Museum working on Marineland exhibition

Marineland_Seal_28 October 2018Marineland’s star performer: Flash the sea lion. This local celebrity poses in his finery during an International Girl Guides camp at Hastings, 8 January 1971.

As we near the end of 2018, the museum team is working on finalising our future schedule of exhibition offerings.

A major social history exhibition with a current working title of, ‘Ring of Fire: the history of Marineland’ is planned to open in mid-2020. ‘Ring of Fire’ will explore the turbulent history of Marineland, a sea mammal park set up in 1964 on Marine Parade, Napier.

In 1964, Napier City Council Mayor, Peter Tait, commissioned an Auckland architectural firm to design an aquarium and dolphin pool for the site. By late January 1965, when the venue was complete, Frank Robson, a commercial fisherman, caught Marineland’s first common dolphin, Daphne, from the moana off Hawke’s Bay. The facility opened officially two days later: Robson subsequently became Marineland’s first dolphin trainer and director.

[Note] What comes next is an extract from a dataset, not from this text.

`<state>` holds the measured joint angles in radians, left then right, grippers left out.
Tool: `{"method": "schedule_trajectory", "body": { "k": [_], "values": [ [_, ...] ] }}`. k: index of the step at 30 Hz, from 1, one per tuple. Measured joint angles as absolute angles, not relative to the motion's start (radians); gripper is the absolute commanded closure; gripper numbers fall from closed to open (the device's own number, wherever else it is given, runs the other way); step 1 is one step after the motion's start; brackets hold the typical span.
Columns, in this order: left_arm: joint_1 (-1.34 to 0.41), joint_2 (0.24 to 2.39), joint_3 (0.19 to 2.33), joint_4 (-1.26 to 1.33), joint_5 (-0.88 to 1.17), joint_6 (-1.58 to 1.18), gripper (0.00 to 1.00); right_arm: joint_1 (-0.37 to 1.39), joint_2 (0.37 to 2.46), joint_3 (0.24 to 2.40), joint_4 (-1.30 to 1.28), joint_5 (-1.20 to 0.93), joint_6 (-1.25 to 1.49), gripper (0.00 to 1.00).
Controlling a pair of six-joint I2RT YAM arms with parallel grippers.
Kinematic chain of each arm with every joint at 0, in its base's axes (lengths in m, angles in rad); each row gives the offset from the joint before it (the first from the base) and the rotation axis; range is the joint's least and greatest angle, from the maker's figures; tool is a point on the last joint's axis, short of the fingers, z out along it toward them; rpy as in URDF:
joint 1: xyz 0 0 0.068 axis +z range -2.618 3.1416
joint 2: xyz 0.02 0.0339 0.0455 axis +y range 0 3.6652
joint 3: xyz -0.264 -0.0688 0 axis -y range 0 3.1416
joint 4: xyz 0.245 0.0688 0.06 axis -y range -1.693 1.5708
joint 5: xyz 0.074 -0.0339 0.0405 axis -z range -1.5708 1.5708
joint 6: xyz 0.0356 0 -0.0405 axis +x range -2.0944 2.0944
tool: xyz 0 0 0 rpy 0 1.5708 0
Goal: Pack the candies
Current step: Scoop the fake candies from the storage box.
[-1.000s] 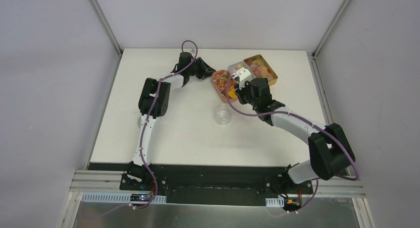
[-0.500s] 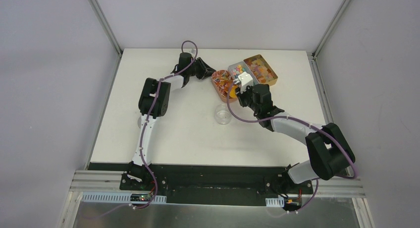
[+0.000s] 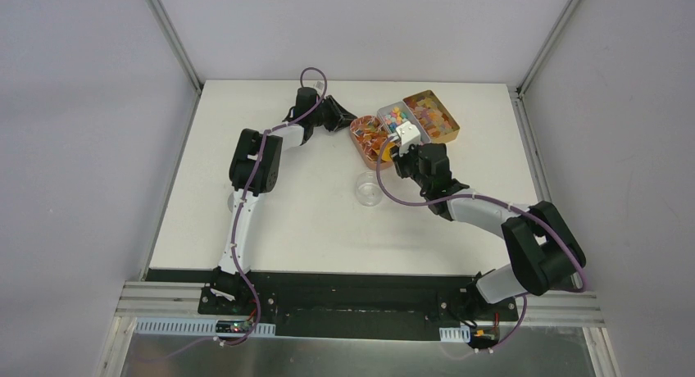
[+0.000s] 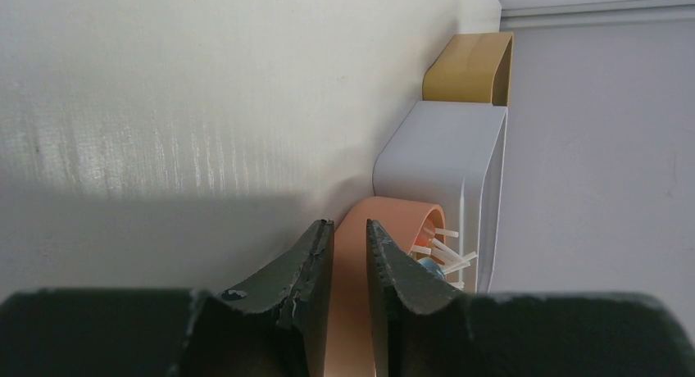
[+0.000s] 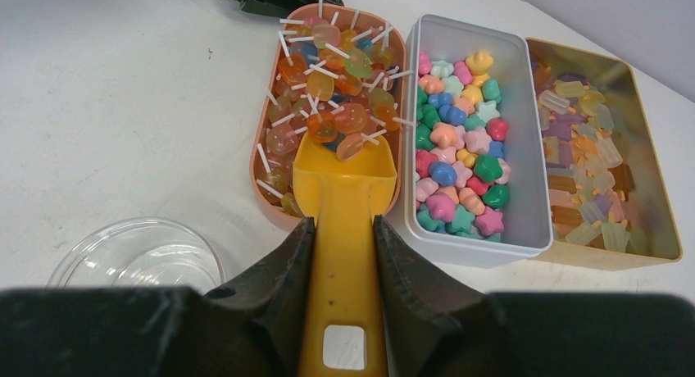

To fill the new tank, regular dolphin drives were undertaken. This traumatic experience caused many of the captured dolphins to die prematurely. The highly intelligent and social creatures found it difficult to thrive in captivity, and this, along with internal Marineland politics, proved controversial throughout the institution’s life.

Marineland was set-up as a tourist attraction with a showbiz atmosphere, personalising sea mammals to please the audience. Flash the sea lion had a repertoire of tricks including balancing on one of his flippers with a ball on his nose; Bluey the penguin, after rigorous lessons, learnt how to precariously balance on a moving skateboard. The all-time favourites of the show were the dolphins, twisting and somersaulting in the air, solo or in unison, with some leaping as high as five meters.

Over the years, many famous people received VIP treatment and were entertained with a special show put on for their benefit. During the 1970 Royal Tour, Queen Elizabeth II and Prince Philip were treated to an exhibition of a dolphin sensationally jumping through a ring of fire. Scruffy the penguin, dressed in suitable operatic attire of top hat, black tie and tails endeavoured to impress Russian soprano, Zara Dolukhanova with his antics. During the infamous Springbok Tour of 1981, Springbok rugby players, surrounded by the media, were photographed feeding performing dolphins.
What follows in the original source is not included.